### Task directions
Exact copies of the records below are required.
^^^^^^^^
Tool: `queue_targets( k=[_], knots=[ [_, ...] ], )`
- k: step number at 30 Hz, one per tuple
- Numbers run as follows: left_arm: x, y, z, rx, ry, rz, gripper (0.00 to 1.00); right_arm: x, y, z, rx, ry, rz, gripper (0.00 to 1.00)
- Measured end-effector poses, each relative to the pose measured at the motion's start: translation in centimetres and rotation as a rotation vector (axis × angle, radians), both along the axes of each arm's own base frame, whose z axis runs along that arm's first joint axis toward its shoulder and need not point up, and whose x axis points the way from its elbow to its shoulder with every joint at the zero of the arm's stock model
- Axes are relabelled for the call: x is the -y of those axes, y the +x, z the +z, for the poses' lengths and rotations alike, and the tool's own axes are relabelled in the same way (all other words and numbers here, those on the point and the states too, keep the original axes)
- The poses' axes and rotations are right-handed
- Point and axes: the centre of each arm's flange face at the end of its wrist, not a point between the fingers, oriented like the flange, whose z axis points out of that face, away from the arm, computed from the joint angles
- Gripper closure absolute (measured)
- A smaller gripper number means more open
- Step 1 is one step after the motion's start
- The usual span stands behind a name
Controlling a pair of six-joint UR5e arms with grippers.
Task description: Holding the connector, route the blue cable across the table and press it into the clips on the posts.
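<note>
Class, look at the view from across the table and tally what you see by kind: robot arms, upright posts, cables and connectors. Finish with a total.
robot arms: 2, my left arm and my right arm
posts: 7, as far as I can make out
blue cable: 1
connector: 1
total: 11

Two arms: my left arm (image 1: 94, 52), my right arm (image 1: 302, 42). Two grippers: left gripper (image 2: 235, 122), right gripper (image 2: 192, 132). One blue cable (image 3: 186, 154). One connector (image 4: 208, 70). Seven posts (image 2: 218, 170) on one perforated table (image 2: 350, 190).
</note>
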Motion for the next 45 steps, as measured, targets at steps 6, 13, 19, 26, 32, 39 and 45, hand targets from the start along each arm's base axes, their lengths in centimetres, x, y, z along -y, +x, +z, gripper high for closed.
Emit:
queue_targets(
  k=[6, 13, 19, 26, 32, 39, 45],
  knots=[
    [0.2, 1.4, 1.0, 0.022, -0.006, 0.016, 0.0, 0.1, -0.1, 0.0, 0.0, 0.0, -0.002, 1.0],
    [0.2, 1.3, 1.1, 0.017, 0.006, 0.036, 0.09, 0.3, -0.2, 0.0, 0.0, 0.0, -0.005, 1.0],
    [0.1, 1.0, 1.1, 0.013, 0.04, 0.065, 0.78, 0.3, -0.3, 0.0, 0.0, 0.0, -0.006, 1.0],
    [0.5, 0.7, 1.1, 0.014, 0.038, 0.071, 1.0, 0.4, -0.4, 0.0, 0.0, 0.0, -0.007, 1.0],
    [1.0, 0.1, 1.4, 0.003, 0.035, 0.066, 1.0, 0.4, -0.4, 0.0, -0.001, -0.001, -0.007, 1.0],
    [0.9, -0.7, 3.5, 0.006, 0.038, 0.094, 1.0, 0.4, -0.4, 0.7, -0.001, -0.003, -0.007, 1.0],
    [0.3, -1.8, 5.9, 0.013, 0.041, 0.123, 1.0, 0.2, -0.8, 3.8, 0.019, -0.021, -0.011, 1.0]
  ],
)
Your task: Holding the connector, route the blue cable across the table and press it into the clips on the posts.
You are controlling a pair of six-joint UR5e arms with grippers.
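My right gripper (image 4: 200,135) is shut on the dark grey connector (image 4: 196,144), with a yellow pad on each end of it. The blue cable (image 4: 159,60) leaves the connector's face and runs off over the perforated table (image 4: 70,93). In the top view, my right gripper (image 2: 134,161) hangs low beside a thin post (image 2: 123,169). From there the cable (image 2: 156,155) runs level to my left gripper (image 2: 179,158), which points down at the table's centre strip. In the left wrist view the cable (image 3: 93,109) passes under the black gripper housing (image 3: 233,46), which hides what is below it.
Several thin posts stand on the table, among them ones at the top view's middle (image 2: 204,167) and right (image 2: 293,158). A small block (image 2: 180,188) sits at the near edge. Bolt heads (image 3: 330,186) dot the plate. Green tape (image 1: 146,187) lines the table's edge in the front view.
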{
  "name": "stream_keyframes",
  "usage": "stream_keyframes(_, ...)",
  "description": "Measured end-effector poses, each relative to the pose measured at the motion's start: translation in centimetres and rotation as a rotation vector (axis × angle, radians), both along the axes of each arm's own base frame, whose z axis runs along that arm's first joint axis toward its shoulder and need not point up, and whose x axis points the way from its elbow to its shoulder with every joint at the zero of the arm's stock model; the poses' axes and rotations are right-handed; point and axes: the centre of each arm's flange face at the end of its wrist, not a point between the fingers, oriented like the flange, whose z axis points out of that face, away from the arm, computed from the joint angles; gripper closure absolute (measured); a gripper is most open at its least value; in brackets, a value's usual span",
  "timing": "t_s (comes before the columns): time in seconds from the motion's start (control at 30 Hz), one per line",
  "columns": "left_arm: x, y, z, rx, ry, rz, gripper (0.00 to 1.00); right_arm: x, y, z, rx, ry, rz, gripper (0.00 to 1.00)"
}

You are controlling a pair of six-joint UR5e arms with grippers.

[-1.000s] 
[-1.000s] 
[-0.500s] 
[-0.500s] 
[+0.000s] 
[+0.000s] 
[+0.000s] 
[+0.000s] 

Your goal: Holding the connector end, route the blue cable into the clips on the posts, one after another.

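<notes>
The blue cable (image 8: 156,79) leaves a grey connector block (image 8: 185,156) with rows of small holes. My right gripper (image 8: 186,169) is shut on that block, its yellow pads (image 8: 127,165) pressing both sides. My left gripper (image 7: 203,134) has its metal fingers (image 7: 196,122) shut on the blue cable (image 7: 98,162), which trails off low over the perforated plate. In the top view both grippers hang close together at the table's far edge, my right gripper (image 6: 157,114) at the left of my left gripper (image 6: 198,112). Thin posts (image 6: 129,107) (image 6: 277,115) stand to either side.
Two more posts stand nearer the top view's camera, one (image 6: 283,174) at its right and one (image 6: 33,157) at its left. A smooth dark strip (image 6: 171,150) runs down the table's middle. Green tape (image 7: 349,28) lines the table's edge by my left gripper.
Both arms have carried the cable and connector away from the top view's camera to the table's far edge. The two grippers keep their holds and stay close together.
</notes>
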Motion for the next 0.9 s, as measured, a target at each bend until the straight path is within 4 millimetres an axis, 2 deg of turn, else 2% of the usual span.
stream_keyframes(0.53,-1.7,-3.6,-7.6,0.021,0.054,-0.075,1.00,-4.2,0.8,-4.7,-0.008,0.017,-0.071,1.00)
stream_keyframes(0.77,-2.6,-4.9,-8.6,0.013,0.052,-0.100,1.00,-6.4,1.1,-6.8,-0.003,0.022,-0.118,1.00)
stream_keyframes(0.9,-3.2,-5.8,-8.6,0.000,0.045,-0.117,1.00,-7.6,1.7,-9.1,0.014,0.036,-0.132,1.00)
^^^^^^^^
### Task response
Tool: `queue_targets( k=[_], knots=[ [_, ...] ], )`
- k: step number at 30 Hz, one per tuple
- Numbers run as follows: left_arm: x, y, z, rx, ry, rz, gripper (0.00 to 1.00); right_arm: x, y, z, rx, ry, rz, gripper (0.00 to 1.00)
- Measured end-effector poses, each relative to the pose measured at the motion's start: translation in centimetres and rotation as a rotation vector (axis × angle, radians), both along the axes of each arm's own base frame, whose z axis runs along that arm's first joint axis toward its shoulder and need not point up, and whose x axis points the way from its elbow to its shoulder with every joint at the zero of the arm's stock model
- Axes are relabelled for the call: x is the -y of those axes, y the +x, z the +z, for the poses' lengths and rotations alike, and the tool's own axes are relabelled in the same way (all other words and numbers here, those on the point and the states too, keep the original axes)
- The poses' axes and rotations are right-handed
- Point and axes: the centre of each arm's flange face at the end of its wrist, not a point between the fingers, oriented like the flange, whose z axis points out of that face, away from the arm, computed from the joint angles
- Gripper closure absolute (measured)
- A smaller gripper number means more open
- Step 1 is one step after the motion's start
- The usual span stands behind a name
Controlling a pair of six-joint UR5e arms with grippers.
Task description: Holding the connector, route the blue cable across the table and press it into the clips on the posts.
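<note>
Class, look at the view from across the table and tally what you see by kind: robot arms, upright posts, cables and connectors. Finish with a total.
robot arms: 2, my left arm and my right arm
posts: 7, as far as I can make out
blue cable: 1
connector: 1
total: 11

Two arms: my left arm (image 1: 94, 52), my right arm (image 1: 302, 42). Two grippers: left gripper (image 2: 235, 122), right gripper (image 2: 192, 132). One blue cable (image 3: 186, 154). One connector (image 4: 208, 70). Seven posts (image 2: 218, 170) on one perforated table (image 2: 350, 190).
</note>
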Motion for the next 45 steps, as measured, targets at steps 6, 13, 19, 26, 32, 39 and 45, hand targets from the start along each arm's base axes, their lengths in centimetres, x, y, z along -y, +x, +z, gripper high for closed.
Emit:
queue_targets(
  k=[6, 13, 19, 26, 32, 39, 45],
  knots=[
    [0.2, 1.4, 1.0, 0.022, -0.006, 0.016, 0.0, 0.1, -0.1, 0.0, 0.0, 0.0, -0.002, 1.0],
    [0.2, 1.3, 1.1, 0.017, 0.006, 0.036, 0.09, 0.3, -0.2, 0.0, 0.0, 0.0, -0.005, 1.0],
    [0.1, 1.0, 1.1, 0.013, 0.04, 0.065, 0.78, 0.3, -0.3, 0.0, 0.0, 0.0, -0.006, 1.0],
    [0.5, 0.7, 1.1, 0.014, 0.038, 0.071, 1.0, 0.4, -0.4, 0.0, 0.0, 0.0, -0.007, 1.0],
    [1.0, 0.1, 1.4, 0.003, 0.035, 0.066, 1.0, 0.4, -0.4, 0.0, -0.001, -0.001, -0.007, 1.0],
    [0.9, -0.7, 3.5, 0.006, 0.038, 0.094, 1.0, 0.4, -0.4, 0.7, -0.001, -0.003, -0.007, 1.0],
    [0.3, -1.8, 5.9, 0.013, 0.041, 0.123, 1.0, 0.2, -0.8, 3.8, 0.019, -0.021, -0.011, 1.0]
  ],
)
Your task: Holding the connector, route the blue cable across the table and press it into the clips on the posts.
You are controlling a pair of six-joint UR5e arms with grippers.
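My right gripper (image 4: 200,135) is shut on the dark grey connector (image 4: 196,144), with a yellow pad on each end of it. The blue cable (image 4: 159,60) leaves the connector's face and runs off over the perforated table (image 4: 70,93). In the top view, my right gripper (image 2: 134,161) hangs low beside a thin post (image 2: 123,169). From there the cable (image 2: 156,155) runs level to my left gripper (image 2: 179,158), which points down at the table's centre strip. In the left wrist view the cable (image 3: 93,109) passes under the black gripper housing (image 3: 233,46), which hides what is below it.
Several thin posts stand on the table, among them ones at the top view's middle (image 2: 204,167) and right (image 2: 293,158). A small block (image 2: 180,188) sits at the near edge. Bolt heads (image 3: 330,186) dot the plate. Green tape (image 1: 146,187) lines the table's edge in the front view.
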{
  "name": "stream_keyframes",
  "usage": "stream_keyframes(_, ...)",
  "description": "Measured end-effector poses, each relative to the pose measured at the motion's start: translation in centimetres and rotation as a rotation vector (axis × angle, radians), both along the axes of each arm's own base frame, whose z axis runs along that arm's first joint axis toward its shoulder and need not point up, and whose x axis points the way from its elbow to its shoulder with every joint at the zero of the arm's stock model; the poses' axes and rotations are right-handed; point and axes: the centre of each arm's flange face at the end of its wrist, not a point between the fingers, oriented like the flange, whose z axis points out of that face, away from the arm, computed from the joint angles; gripper closure absolute (measured); a gripper is most open at its least value; in brackets, a value's usual span",
  "timing": "t_s (comes before the columns): time in seconds from the motion's start (control at 30 Hz), one per line",
  "columns": "left_arm: x, y, z, rx, ry, rz, gripper (0.00 to 1.00); right_arm: x, y, z, rx, ry, rz, gripper (0.00 to 1.00)"
}

You are controlling a pair of six-joint UR5e arms with grippers.

[-1.000s] 
[-1.000s] 
[-0.500s] 
[-0.500s] 
[+0.000s] 
[+0.000s] 
[+0.000s] 
[+0.000s] 

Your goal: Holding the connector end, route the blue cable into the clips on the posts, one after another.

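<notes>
The blue cable (image 8: 156,79) leaves a grey connector block (image 8: 185,156) with rows of small holes. My right gripper (image 8: 186,169) is shut on that block, its yellow pads (image 8: 127,165) pressing both sides. My left gripper (image 7: 203,134) has its metal fingers (image 7: 196,122) shut on the blue cable (image 7: 98,162), which trails off low over the perforated plate. In the top view both grippers hang close together at the table's far edge, my right gripper (image 6: 157,114) at the left of my left gripper (image 6: 198,112). Thin posts (image 6: 129,107) (image 6: 277,115) stand to either side.
Two more posts stand nearer the top view's camera, one (image 6: 283,174) at its right and one (image 6: 33,157) at its left. A smooth dark strip (image 6: 171,150) runs down the table's middle. Green tape (image 7: 349,28) lines the table's edge by my left gripper.
Both arms have carried the cable and connector away from the top view's camera to the table's far edge. The two grippers keep their holds and stay close together.
</notes>
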Motion for the next 0.9 s, as measured, a target at each bend until the straight path is within 4 millimetres an axis, 2 deg of turn, else 2% of the usual span.
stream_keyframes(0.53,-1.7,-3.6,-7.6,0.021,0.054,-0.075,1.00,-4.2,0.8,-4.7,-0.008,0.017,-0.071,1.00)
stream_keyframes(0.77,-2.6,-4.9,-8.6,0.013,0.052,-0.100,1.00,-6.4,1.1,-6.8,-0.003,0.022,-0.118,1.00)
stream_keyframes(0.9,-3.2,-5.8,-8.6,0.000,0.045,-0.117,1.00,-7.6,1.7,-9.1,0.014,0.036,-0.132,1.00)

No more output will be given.